Response of public to information: Outrage and disbelief about the number of lives lost in unsafe trailer accidents. They also wonder how we continue to do what we do.
What needs to be done: A national discussion with stakeholders to develop a national baseline requiring that all trailers meet a basic safety standard when used on any public roadway. We also seek development of a chapter in states’ driver’s manuals on how to tow trailers safely.
What the public can do: Right now, I need people to add their voices to the conversation. Connect with me through YouTube, Twitter and Facebook. Add your voice to the cause.
A perfect day for me is: I am always moving forward toward the wall (goal) knowing that nothing is perfect because the wall is always moving.
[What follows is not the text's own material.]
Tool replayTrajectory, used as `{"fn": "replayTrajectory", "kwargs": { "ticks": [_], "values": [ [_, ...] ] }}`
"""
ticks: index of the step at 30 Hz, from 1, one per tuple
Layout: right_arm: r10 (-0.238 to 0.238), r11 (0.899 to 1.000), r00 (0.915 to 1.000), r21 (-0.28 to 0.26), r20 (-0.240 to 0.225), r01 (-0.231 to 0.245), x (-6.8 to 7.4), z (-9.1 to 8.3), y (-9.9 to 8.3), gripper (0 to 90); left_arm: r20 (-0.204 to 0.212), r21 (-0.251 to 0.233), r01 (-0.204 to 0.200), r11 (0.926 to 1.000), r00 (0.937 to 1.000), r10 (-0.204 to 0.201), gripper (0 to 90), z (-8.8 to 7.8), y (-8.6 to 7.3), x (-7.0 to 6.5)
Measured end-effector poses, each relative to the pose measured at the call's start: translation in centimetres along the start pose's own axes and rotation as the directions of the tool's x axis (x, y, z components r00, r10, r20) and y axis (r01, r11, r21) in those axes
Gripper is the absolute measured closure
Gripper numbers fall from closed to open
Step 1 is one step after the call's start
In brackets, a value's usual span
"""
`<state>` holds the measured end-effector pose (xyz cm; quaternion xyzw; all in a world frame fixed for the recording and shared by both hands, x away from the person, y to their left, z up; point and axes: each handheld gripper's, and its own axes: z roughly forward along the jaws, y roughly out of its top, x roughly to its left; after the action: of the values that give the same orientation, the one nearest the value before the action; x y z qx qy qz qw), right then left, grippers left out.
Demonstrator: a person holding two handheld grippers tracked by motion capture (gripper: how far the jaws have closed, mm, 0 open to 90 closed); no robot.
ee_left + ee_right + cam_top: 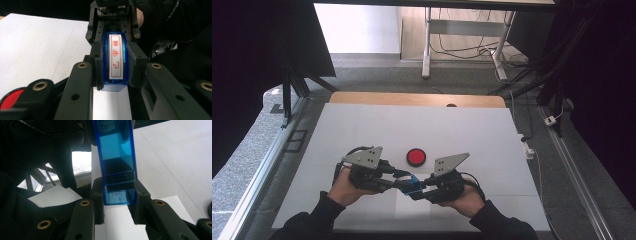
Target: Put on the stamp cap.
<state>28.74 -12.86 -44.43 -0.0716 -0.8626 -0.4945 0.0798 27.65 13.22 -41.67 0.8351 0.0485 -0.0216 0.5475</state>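
Both grippers clamp the blue stamp [411,184]: left gripper [115,67] on one end, right gripper [120,197] on the other. It hangs over the paper [412,205], just near of the red pad [416,156]. Probably mid-opening; inking and stamping remain.

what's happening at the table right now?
A person holds one small blue transparent stamp between both grippers, just above the white table. The left gripper is clamped on one end, the right gripper on the other. Its white face with red characters shows in the left gripper view. A red round pad lies just beyond.
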Motion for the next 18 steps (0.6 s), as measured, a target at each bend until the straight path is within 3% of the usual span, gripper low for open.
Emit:
{"fn": "replayTrajectory", "kwargs": {
  "ticks": [7, 18],
  "values": [
    [-0.023, 1.0, 0.9997, 0.001, -0.011, 0.023, 0.13, 0.07, 0.12, 68.6, 0.028, 0.003, 0.0, 1.0, 0.9996, 0.0, 70.3, 0.22, -0.23, 0.17],
    [-0.061, 0.998, 0.9979, -0.024, -0.024, 0.06, 0.43, -0.27, 0.38, 68.9, 0.077, -0.055, 0.043, 0.9976, 0.9963, -0.038, 70.4, 0.1, -0.6, 0.49]
  ]
}}
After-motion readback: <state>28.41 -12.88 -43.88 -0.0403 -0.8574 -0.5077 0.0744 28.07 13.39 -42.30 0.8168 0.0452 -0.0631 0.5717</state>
But we takes steps to get closer.
Something I love to do that most people would never imagine: Listen to old school music.
A quote that I am inspired by: I have two that equally inspire me —
“I will prepare and someday my chance will come,” by Abraham Lincoln and “Never give in. Never, never, never, never in nothing great or small, large or petty, never give in except to convictions of honor and good sense,” by Winston Churchill.
How I unwind: Sitting by the steps outside at work and closing my eyes and simply listening to the sounds of life all around me.
The person who influenced me the most: My mother who was the victim of abuse who took the pain and suffering in order to raise us. I was the oldest and she instilled in me that life is not always fair but you never give up hope and made me promise you don’t hit or abuse.
Book that influenced me the most: “Lord of the Flies” by William Golding.
What I’m reading now: “Unsafe at Any Speed” by Ralph Nader.
If I’ve learned one thing in life it is: Beware of people who talk the talk but do not walk the walk.
My next goal: To fully implement www.penniesforplaygrounds.org as a national effort to rebuild playgrounds; finish my book, “Utility Trailers Unsafe at Any Speed;” help solve an unsolved death in Virginia of a woman by a loose trailer; and to develop a special state license plate for the Virginia War Memorial to increase awareness and tourism to Richmond.